Messori qualche settimana fa ha clamorosamente abbandonato le deleghe per le privatizzazioni trasferendole al consiglio di amministrazione che a sua volta le ha girate a Elia. A quel punto è intervenuto Padoan che se le è riprese trasferendo il compito a un comitato ad hoc. In pratica le Ferrovie sono state commissariate. Elia e il suo squadrone ferroviario giocano come agli ordini di una specie di supercoach fantasma, Moretti appunto. Che da quando è passato alla Finmeccanica non ha smesso di pensare ai treni, continuando a influire per interposta persona, cioè Elia. I due hanno costruito insieme e in perfetta sintonia le rispettive belle carriere ferroviarie, si sentono al telefono tutti i giorni, più volte al giorno. Raccontano che la voce di Moretti cali su Elia perfino nel corso dei consigli di amministrazione Fs e che l’amministratore in carica non faccia niente per dissimulare le incursioni del predecessore. Sulla testa di entrambi pende però la spada della strage di Viareggio, 32 morti per il deragliamento e l’incendio di un treno merci. Entrambi sono accusati di strage, Moretti come capo Fs, Elia come amministratore della rete (Rfi), il processo è in corso e la sentenza attesa tra la fine di gennaio e febbraio. Il nervo è così scoperto che Elia ha voluto insolitamente coinvolgere nella faccenda perfino il consiglio di amministrazione, mettendo i fatti di Viareggio all’ordine del giorno e trattandoli con una specie di controinchiesta rispetto a quella ufficiale dei magistrati in cui si è autoassolto addossando la colpa ai tedeschi proprietari del carro difettoso.  

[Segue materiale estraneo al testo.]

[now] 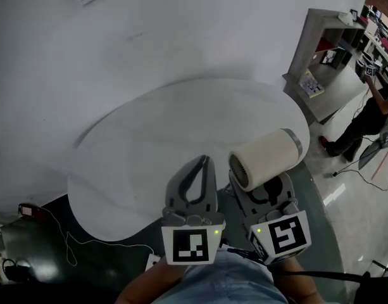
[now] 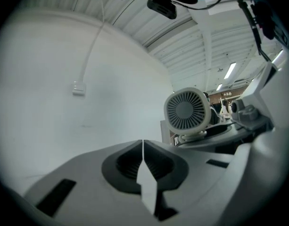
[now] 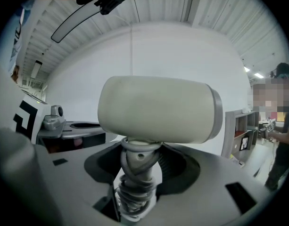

Lo scazzo Elia-Messori è cominciato subito dopo la nomina di entrambi. Il primo terreno di scontro è stato la ripartizione dei poteri. Poi si sono beccati sull’audit che Messori è riuscito a conservare. Più di recente la profondità del fossato che li separa è stata pubblicamente misurata in Parlamento quando i due, convocati per un’audizione sulla controversa Alta velocità Torino-Lione, hanno mostrato ai parlamentari allibiti due approcci opposti. Ben allineato e coperto dietro le cifre dell’era Moretti il continuista Elia. Non pregiudizialmente contrario all’opera, ma preoccupato di verificare bene i dati sui reali costi e benefici della costosissima impresa l’intruso Messori.  

La posta in gioco vera sono le privatizzazioni. Anche in questo Elia si pone comodo sulla scia del predecessore e ne ripete il mantra: conservare l’unicità dell’azienda (e il relativo blocco di potere con tutte le poltrone connesse), no allo spezzatino di singole parti, mettere sul mercato il 40 per cento della holding facendo incassare 3 miliardi di euro al Tesoro. Messori ha un’idea completamente diversa. Ci sono beni di eccezionale valore che non servono alle Ferrovie quindi andrebbero venduti al miglior offerente incassando probabilmente anche di più. L’elenco dei gioielli ferroviari è lungo, dalle perle come la parte commerciale delle 14 Grandi Stazioni all’immenso patrimonio immobiliare, quasi tutto incistato nei centri storici delle città. Fino alle due reti, l’elettrica e la telefonica. La prima è composta da 867 chilometri di elettrodotti e 9 mila di linee e da sola vale 1 miliardo di euro. La rete telefonica si chiama Gsm-Railway, è lunga 11.500 chilometri e nessuno ha stimato il suo valore. A Elia non interessa, dice che per far andare i treni le Ferrovie non possono farne a meno.